Not afraid to make unpleasant decisions: Each community should have its own policy and governance, and the breadth and depth of the policy is going to depend on your company’s legal and HR teams’ involvement and comfort levels. The community manager will ensure that this policy is written, represents the stakeholders’ interests and is adhered to. The community manager knows where the line is, and is empowered to take action on minor infractions and escalate the major ones to the right departments to take disciplinary action. Outside of infractions, the community manager should take action to ensure that the general mood of the community is productive and constructive.
Patient like a saint: As your network gains mainstream acceptance in your company, you will be the person to whom everyone comes for advice. Remember what we said about accountability leading to success? Well, congratulations — you are that person! As new users will come in, you will find yourself answering the same questions over and over. Recognize patterns over time and create your own list of FAQs; direct people there. At times you will feel like you are stuck in The Groundhog Day movie having the same discussions over and over. That’s OK; remember, you are a resource for everyone else.

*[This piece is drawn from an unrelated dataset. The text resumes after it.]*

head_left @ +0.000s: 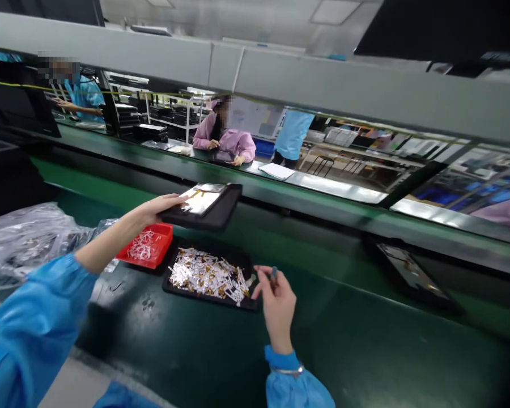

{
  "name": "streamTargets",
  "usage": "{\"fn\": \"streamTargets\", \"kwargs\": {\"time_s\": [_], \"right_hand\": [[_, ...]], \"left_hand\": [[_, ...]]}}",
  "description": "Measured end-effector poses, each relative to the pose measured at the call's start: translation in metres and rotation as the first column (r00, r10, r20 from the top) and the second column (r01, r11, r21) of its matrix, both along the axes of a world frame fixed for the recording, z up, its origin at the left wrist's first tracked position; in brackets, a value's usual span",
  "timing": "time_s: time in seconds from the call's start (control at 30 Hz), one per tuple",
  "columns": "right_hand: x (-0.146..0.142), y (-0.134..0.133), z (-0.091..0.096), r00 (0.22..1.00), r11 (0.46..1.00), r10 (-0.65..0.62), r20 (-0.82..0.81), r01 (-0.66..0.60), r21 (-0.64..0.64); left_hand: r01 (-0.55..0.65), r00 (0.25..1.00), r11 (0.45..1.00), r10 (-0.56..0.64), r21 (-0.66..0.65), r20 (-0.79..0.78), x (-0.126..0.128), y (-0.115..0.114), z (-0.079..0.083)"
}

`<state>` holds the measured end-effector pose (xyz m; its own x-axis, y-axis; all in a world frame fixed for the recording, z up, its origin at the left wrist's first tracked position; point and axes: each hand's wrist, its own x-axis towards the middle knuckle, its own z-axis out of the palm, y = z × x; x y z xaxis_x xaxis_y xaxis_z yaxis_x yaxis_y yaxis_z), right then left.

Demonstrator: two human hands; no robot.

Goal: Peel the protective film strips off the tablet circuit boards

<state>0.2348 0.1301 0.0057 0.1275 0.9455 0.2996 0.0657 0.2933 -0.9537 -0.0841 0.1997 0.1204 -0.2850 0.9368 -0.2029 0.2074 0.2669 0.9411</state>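
My left hand [159, 207] grips the edge of a black tablet-like case [204, 207], whose silver-and-white panel shows a thin gold strip, and holds it above the green conveyor belt [340, 317]. My right hand [277, 300] pinches a small blue-tipped item [273, 273] between thumb and fingers. It hovers just beside the right corner of a black tray [208, 277] heaped with white-and-gold film strips. Close under my left forearm, a red plastic bin [147, 246] holds a tangle of white strips.
A second black case [412, 273] lies on the belt to the right. Crumpled clear plastic [28, 243] is heaped at the left. Beyond a raised green-edged rail [255, 175], a person in a pink smock [223, 136] and others in blue work, with a white sheet [276, 170] lying there.
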Motion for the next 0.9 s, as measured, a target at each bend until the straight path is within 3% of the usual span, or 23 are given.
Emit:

Creative like a circus: Success in a community takes diligent development and observing of best practices, as well as a dash of serendipity and creativity. How will you launch your Yammer network or celebrate its birthday? Will you do anything special for your 100th user? What about user 10,000? Predictable is boring! Let your imagination run wild and take some chances. As we all experience information overload, you need to stand out. Check out some creative things our customers have done.
Industry and market expertise: Your internal community manager needs to be the jack of all trades and really know what’s going on in the market. The knowledge of macro and micro trends and market forces, as well as immaculate knowledge of the company, will allow this person to have interesting and enlightening conversations with others.
The above success characteristics are common to many internal community managers; of course the list is not exhaustive. Depending on the lifestage of your community, you may need to emphasize certain characteristics above others, but that’s fodder for a follow-up blogpost.
So what do you think, reader? Do you manage an internal community, or know someone who does? What success characteristics are you finding important?